#              Lecture 18                   
                                            
## Model selection with cross-validation  

   - Data cleaning & refactoring   
   - Basic feature engineering     
   - Multiple var regression       
   - Model selection with:         
     - cross validation by hand    
     - built-in function by caret  
   - Prediction with best model    
   - Log-transformed outcome model 
     - transformation of           
       log prediction to level              
                                            
#### Case Study:                                 
  - CH13A Predicting used car value with linear regressions   
  - CH14A Predicting used car value: log prices         

####  Dataset:       
    used-cars
---

In [None]:
import os
import sys
import warnings

import numpy as np
import pandas as pd
import statsmodels
import statsmodels.formula.api as smf
from mizani.formatters import percent_format
from plotnine import *
from skimpy import skim
from stargazer import stargazer
from statsmodels.tools.eval_measures import mse, rmse

warnings.filterwarnings("ignore")
# turning off scientific notation
pd.set_option("display.float_format", lambda x: "%.3f" % x)

Import data

In [None]:
data = pd.read_csv("https://osf.io/7gvz9/download")

### Sample design

Manage missing

In [None]:
data["fuel"] = data["fuel"].fillna("Missing")
data["condition"] = data["condition"].fillna("Missing")
data["drive"] = data["drive"].fillna("Missing")
data["cylinders"] = data["cylinders"].fillna("Missing")
data["transmission"] = data["transmission"].fillna("Missing")
data["type"] = data["type"].fillna("Missing")

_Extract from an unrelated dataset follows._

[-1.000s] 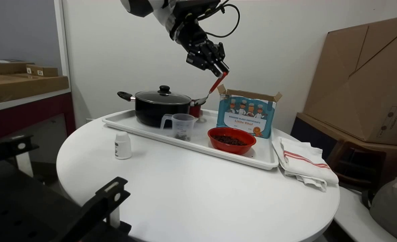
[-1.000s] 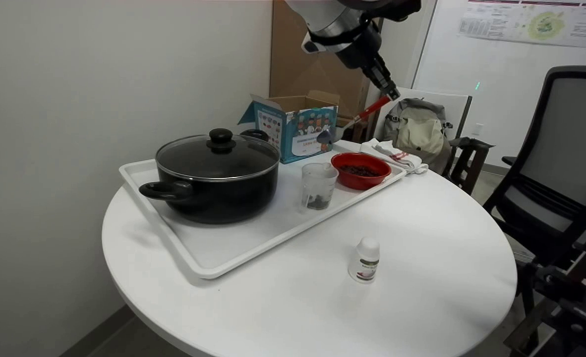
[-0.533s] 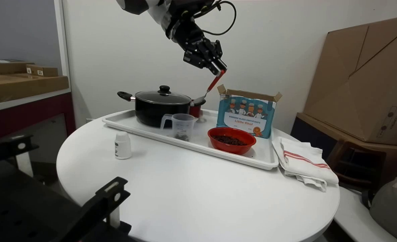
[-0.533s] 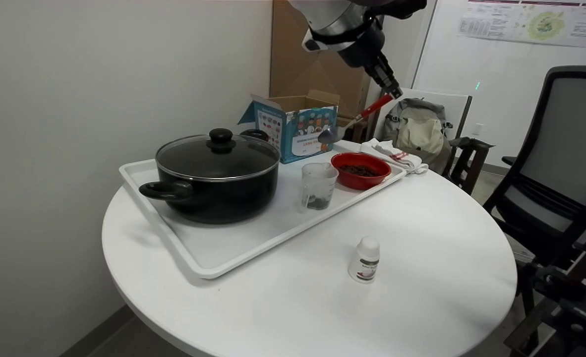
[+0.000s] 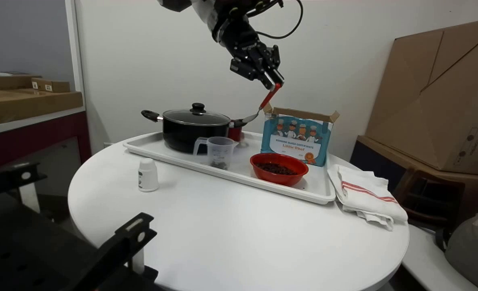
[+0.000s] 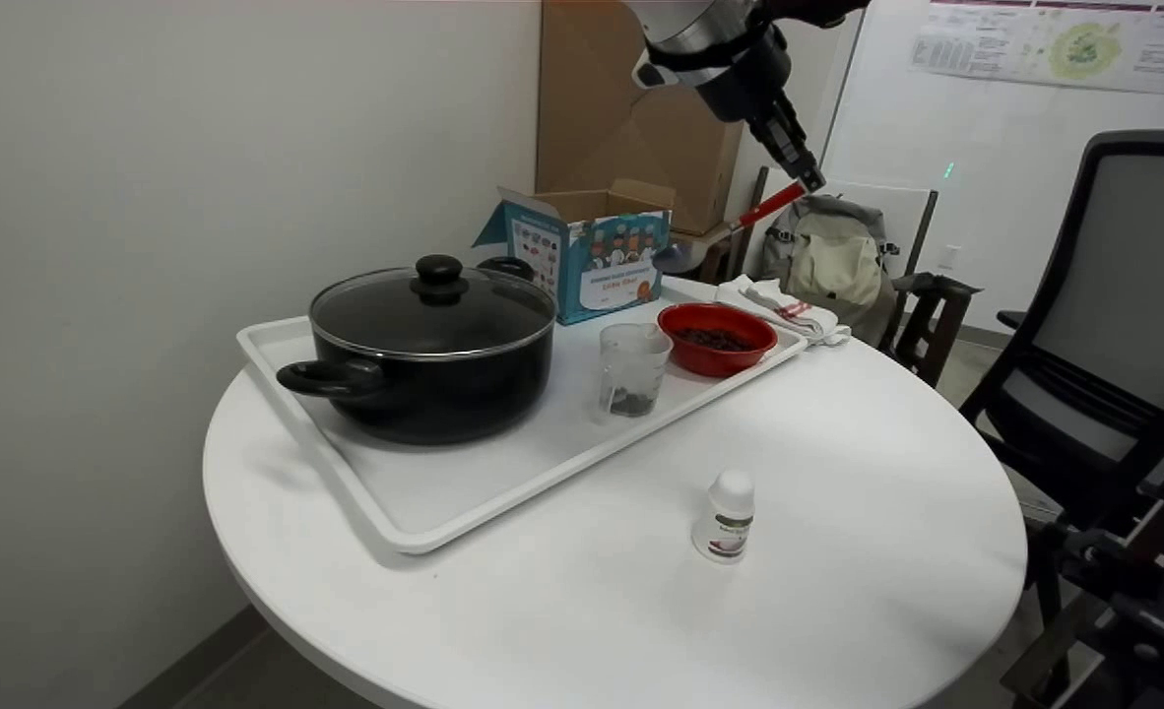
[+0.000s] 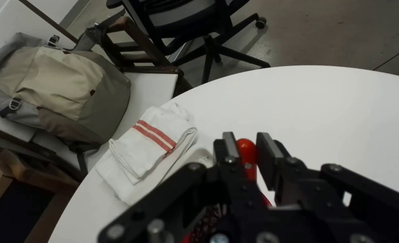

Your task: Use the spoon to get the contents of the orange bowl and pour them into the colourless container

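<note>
White wall (image 5: 121, 60), arm (image 5: 241, 37) slanting downward, tool (image 7: 247, 146) clamping tilted spoon (image 5: 267, 99)

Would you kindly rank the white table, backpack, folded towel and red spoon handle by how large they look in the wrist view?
1. White table
2. Backpack, partly cut off
3. Folded towel
4. Red spoon handle, partly hidden

A round white bench (image 5: 239, 238) carries a white rectangular tray (image 6: 484, 483). A small white bottle (image 6: 725, 522) stands upright on the bench, apart from the tray; a folded red-striped towel (image 5: 366, 194) lies just beside the tray.
</note>
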Robot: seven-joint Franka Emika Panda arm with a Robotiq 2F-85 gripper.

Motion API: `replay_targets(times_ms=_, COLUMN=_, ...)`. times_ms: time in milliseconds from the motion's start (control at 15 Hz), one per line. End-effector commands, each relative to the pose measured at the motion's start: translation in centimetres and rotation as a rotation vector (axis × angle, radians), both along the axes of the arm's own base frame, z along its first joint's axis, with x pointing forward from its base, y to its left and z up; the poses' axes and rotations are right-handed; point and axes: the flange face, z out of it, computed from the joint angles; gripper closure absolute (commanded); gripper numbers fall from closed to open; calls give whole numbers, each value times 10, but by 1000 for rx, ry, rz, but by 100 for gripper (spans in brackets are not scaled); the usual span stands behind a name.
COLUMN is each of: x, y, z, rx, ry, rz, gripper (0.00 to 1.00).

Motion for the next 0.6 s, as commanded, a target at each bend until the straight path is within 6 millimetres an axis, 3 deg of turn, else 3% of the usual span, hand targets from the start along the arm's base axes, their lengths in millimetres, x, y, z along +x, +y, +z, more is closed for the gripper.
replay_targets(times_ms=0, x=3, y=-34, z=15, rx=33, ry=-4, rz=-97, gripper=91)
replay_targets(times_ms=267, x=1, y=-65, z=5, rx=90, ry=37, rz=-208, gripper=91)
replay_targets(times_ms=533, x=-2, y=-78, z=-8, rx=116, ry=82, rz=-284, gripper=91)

check frequency by fuel type

In [None]:
freq = data.groupby("fuel").agg(frequency=("type", "size"))
freq["percent"] = round(freq["frequency"] / sum(freq["frequency"]) * 100, 3)
freq["cumulative_percent"] = np.cumsum(freq["percent"])
freq


keep gas-fuelled vehicles

In [None]:
data = data.loc[data.fuel == "gas"]


check frequency by vehicle condition

In [None]:
freq = data.groupby("condition").agg(frequency=("type", "size"))
freq["percent"] = round(freq["frequency"] / sum(freq["frequency"]) * 100, 3)
freq["cumulative_percent"] = np.cumsum(freq["percent"])
freq


drop vehicles in fair and new condition, trucks

In [None]:
data = data.loc[~data.condition.isin(["new", "fair"])]

drop unrealistic values for price and odometer reading

In [None]:
data = data.loc[(data.price >= 500) & (data.price <= 25000) & (data.odometer <= 100)]


drop if price is smaller than 1000 and condition is like new or age is less than 8

In [None]:
data = data.loc[
    ~((data.price < 1000) & ((data.condition == "like new") | (data.age < 8)))
]


check frequency by transmission

In [None]:
freq = data.groupby("transmission").agg(frequency=("type", "size"))
freq["percent"] = round(freq["frequency"] / sum(freq["frequency"]) * 100, 3)
freq["cumulative_percent"] = np.cumsum(freq["percent"])
freq


Remove observations with manual transmission

In [None]:
data = data.loc[~(data.transmission == "manual")]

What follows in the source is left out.